Alan Hubbard: Sochi successes hide the fact that UK Sport’s ‘no compromise’ funding model leaves sports like basketball shivering in the cold
Basketball, whose funding has been cut to zilch, has been treated shamefully
Saturday 01 March 2014
No one died, no bombs went off, no gays were publicly pilloried and Sochi’s spectacular Winter Olympics were the epitome of all that is good in sport. Huge sighs of relief all round.
Despite all the forebodings Russia pulled it off in style. The new smiley face of Russia was a welcome sight on our TV screens. However, only time, and possibly the unfolding political drama in Ukraine, will tell if it was all just for show – their Winter Games show.
Unquestionably, though, the costliest and “coolest” Winter Olympics in history went off without a visible hitch. And, joyously, for Britain the expedition proved to be the most rewarding in 90 years.
UK Sport was first to trumpet all the British successes, ahead even of the British Olympic Association, proclaiming after every medal – gold, silver and two bronze – how the Lottery funding and their self-admitted “no compromise” policy had laid the foundations for GB’s triumphs. No argument with that. The target of at least three medals had been achieved, plus one for luck. High fives and trebles all round.
Chief executive Liz Nichol declared: “Our decision to invest on a ‘no compromise’ basis for winter sports, in the same way as we do for summer sports this past four years has really paid dividends.
“What this shows is getting the right investment to the right athletes for the right reasons is key to delivering medal-winning success. UK Sport is committed to supporting every athlete who can demonstrate the realistic potential to win a medal.”
No argument with that either. But what one might argue with this is whether those disciplines in which GB ended up among the also-skieds, those well down the thirties, forties and in one case sixties in disciplines, including the cross-country and the biathlon, should continue to benefit from this largesse while a more popular summer Games sport like basketball has been given the financial heave-ho under the draconian winning-is-everything policy at UK Sport.
British Basketball, whose funding has been cut to zilch because of this medal fixation, has been treated at best regrettably and at worst shamefully. With 70 per cent of participants under 25 and half from black and minority communities, basketball is hardly an elitist sport. Unlike fencing, which astonishingly has had its funding increased by almost 30 per cent to just short of £4m despite never having got a sniff of an Olympic medal since 1964.

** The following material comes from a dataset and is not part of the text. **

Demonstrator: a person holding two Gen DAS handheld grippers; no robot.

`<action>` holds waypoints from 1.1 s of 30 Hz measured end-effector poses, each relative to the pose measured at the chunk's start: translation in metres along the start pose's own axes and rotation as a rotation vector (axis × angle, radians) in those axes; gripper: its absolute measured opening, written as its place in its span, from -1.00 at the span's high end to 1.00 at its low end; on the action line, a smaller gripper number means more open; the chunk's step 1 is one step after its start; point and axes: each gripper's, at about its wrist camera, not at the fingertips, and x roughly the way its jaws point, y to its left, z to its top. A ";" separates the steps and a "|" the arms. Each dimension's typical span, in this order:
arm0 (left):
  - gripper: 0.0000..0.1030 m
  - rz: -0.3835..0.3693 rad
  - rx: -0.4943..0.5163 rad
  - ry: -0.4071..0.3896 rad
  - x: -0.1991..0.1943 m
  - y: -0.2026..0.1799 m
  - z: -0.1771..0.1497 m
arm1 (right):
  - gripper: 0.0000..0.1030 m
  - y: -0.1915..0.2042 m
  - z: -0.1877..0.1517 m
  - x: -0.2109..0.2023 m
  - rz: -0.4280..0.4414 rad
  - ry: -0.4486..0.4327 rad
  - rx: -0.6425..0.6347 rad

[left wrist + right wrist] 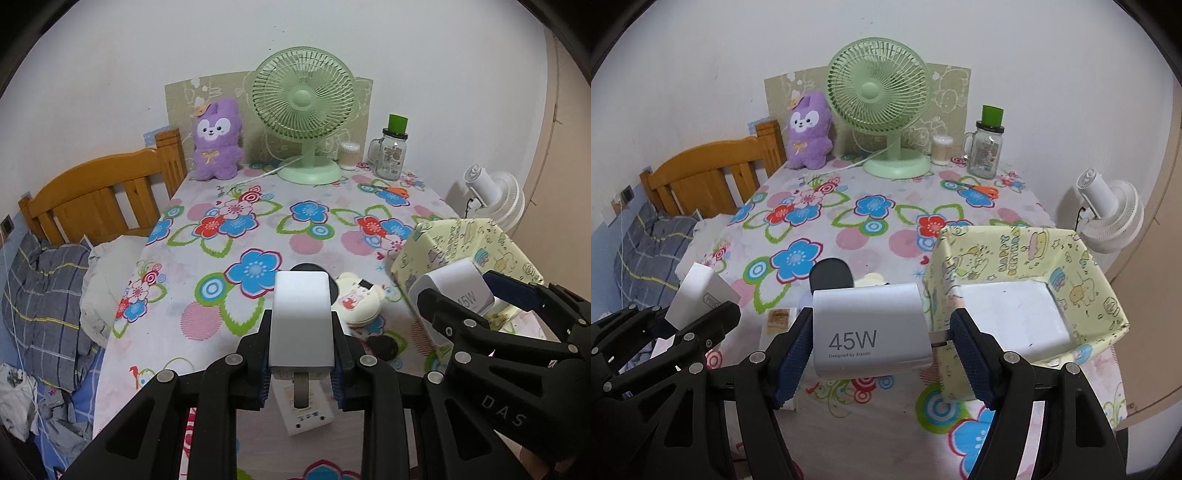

And sailing, the biggest recipients of all. Does it really need an extra bung of £25.5m? Isn’t the Royal Yachting Association wealthy enough to ensure the sailors a few extra home comforts? By coincidence the new chairman of UK Sport is Rod Carr, a former chief executive of the RYA. Of course, we totally accept assurances that he played no part in the funding process.
UK Sport says it is all about winning medals. So whatever happened to “Sport for All”? Such rigidity is sacrificing long-term legacy for a short-term feel-good factor. I cannot see why even half the extra £25m to sailing, the £7m to modern pentathlon and £4m to fencing, could not be shared among those sports (basketball, water polo, weightlifting, wrestling and synchronised swimming) that have been deprived of any. It could be used to help them aspire towards success craved by UK Sport.
Sailing, fencing, equestrianism, the modern pentathlon. Largely pursuits you won’t find being avidly practised in inner-city compounds like Hackney and Brixton where basketball proliferates.
UK sport has done admirable work in boosting British sport in terms of technology, talent identification, sports science and coaching support. But this hard-line policy over cash is quite unfair. Even unsporting, you might say.
Could this lust for gold now be damaging rather than enhancing sport in Britain?
I am not alone in failing to see why basketball should have to forgo the £8.5m it received after 2012. Since 2009, when basketball was first properly funded, its male and female teams have reached five European Championship finals after only two appearances in the previous 50 years.
Both teams are now in the world’s top 25. Can this be said of some other funded sports, winter and summer?
But good luck to them. As UK Sport apparently can’t spare any cash, we just hope those they are enriching can spare at least a thought for basketball, and those other sports left shivering in the cold.